### Activity
A faithful copy is required of the lines from the top of the entries through the line that contains "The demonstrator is", both included, with no pictures.

### Records for processing
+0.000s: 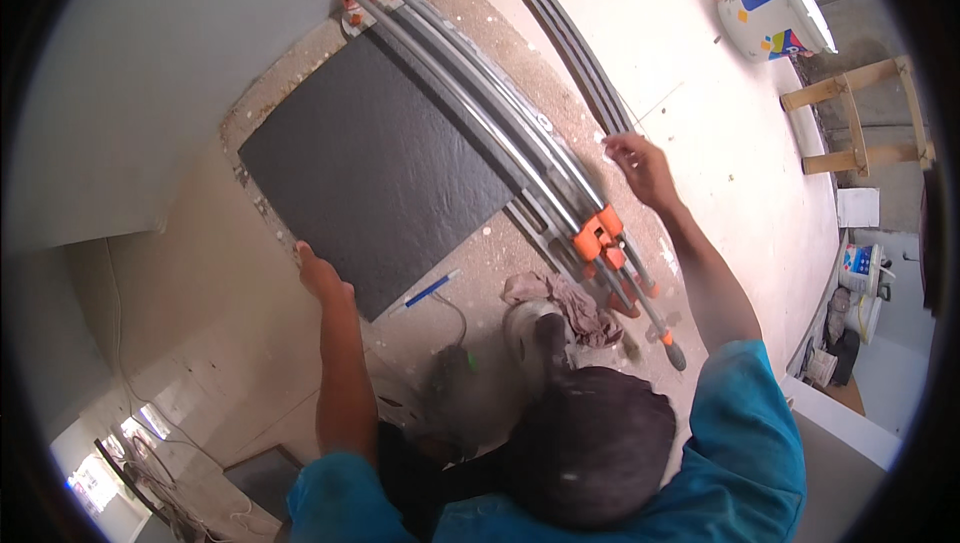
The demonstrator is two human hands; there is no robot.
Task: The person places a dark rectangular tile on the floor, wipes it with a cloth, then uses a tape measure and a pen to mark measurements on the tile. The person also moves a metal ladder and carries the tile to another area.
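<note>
A square dark grey tile (380, 163) with a textured face lies on a manual tile cutter (500, 128) with silver rails and orange fittings. My left hand (324, 275) is closed on the tile's left edge near its near corner, its fingertips partly hidden. Across the cutter, my right hand (642, 168) is at the near end of a long grey ridged strip (575, 58). Its fingers are bent and apart, with nothing plainly between them. A blue and white marker pen (430, 290) lies just off the tile's near edge.
A crumpled brownish cloth (575, 308) lies by the cutter's near end. White buckets (765, 18) and a wooden frame (855, 113) stand on the right. A grey wall (180, 53) rises at the upper left; a cable (118, 333) trails on the left.
</note>
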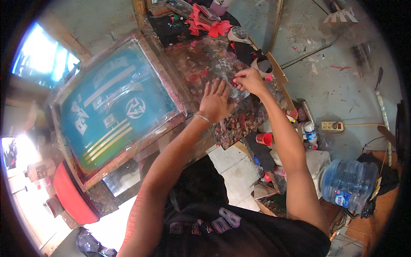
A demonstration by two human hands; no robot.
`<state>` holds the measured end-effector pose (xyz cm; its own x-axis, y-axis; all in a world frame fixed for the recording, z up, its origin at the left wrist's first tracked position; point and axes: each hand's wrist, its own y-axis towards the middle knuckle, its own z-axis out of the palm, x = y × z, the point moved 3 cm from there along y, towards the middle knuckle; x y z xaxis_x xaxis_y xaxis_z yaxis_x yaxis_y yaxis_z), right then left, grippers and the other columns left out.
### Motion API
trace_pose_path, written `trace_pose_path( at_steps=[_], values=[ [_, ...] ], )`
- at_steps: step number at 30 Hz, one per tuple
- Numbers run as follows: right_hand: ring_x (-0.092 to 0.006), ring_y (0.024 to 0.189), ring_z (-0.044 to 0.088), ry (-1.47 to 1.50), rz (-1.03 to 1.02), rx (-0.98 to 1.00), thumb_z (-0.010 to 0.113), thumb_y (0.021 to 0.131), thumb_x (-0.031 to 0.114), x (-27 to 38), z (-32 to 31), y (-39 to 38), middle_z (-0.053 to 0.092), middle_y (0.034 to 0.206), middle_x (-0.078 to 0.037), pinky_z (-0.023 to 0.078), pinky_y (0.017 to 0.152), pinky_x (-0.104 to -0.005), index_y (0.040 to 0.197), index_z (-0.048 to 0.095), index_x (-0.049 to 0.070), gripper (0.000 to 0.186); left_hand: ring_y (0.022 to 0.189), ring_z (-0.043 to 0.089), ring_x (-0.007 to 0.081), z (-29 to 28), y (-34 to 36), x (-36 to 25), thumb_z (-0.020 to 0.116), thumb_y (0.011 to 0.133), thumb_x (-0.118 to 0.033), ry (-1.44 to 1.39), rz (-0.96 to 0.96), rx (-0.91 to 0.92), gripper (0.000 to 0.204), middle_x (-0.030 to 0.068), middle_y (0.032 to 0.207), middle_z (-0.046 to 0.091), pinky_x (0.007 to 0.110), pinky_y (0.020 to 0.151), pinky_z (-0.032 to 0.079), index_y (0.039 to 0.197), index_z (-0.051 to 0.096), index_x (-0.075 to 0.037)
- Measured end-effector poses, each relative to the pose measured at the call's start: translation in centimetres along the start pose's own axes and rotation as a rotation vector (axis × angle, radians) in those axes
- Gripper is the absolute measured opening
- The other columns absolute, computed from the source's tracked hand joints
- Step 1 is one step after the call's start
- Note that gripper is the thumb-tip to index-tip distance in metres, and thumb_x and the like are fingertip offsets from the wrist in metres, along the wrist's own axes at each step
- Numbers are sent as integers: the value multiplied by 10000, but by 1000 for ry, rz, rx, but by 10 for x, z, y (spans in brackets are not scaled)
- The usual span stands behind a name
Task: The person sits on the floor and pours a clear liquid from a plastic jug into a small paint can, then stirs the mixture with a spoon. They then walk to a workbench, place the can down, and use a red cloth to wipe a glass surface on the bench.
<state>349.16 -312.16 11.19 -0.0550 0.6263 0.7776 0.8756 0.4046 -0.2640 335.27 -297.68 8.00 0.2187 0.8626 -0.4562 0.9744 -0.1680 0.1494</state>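
My left hand (216, 102) lies palm down with its fingers stretched out on a paint-stained work board (239, 122). Close by on the right, my right hand (250, 81) is closed in a pinch. Something small and dark red shows at its fingertips, too small to name. Left of both hands, a wooden-framed printing screen (143, 109) rests tilted. Its mesh is blue-green, turning yellow at a lower corner, with pale lettering, a round emblem and stripes.
Behind the hands are red rags (201, 21), a roll of tape (238, 34) and a bottle of pink liquid (220, 6). At right stand a red cup (264, 138), a small bottle (310, 132), a large blue water jug (349, 185) and a power strip (332, 126). A red rounded object (72, 195) sits lower left.
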Motion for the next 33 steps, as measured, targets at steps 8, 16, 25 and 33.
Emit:
trace_pose_path(
  at_steps=[8,16,25,33],
  values=[
    [-158,579,683,-300,-78,342,750,872,105,0,8,36,738,724,-101,552,545,-325,958,781,-32,165,1604,149,374,35,-13,-13,442,1010,-666,92,25,44,893,157,1710,267,549,1302,78,1619,348,-21],
    [-117,613,664,-357,-63,522,765,872,119,3,0,47,727,730,-71,528,555,-304,941,772,-46,180,1589,172,412,33,-15,-13,472,1013,-612,49,55,-15,849,131,1714,271,562,1299,108,1610,364,-18],
    [-160,600,693,-386,-121,562,759,889,140,8,1,45,726,718,-93,550,579,-340,926,765,-40,184,1579,172,441,26,-15,-14,483,1027,-561,20,62,-16,772,124,1687,326,577,1296,112,1577,432,-22],
    [-206,573,699,-604,-265,491,748,858,74,26,16,42,718,681,-147,549,583,-373,869,764,-60,136,1579,179,437,26,-15,-15,467,1036,-563,34,52,-10,762,117,1686,331,583,1297,100,1575,433,-26]
  ],
)
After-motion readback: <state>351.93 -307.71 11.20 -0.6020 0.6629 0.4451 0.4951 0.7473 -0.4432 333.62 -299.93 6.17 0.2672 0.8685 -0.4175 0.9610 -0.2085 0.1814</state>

### Response to the task
+0.000s: 
The demonstrator is two human hands; there is no robot.

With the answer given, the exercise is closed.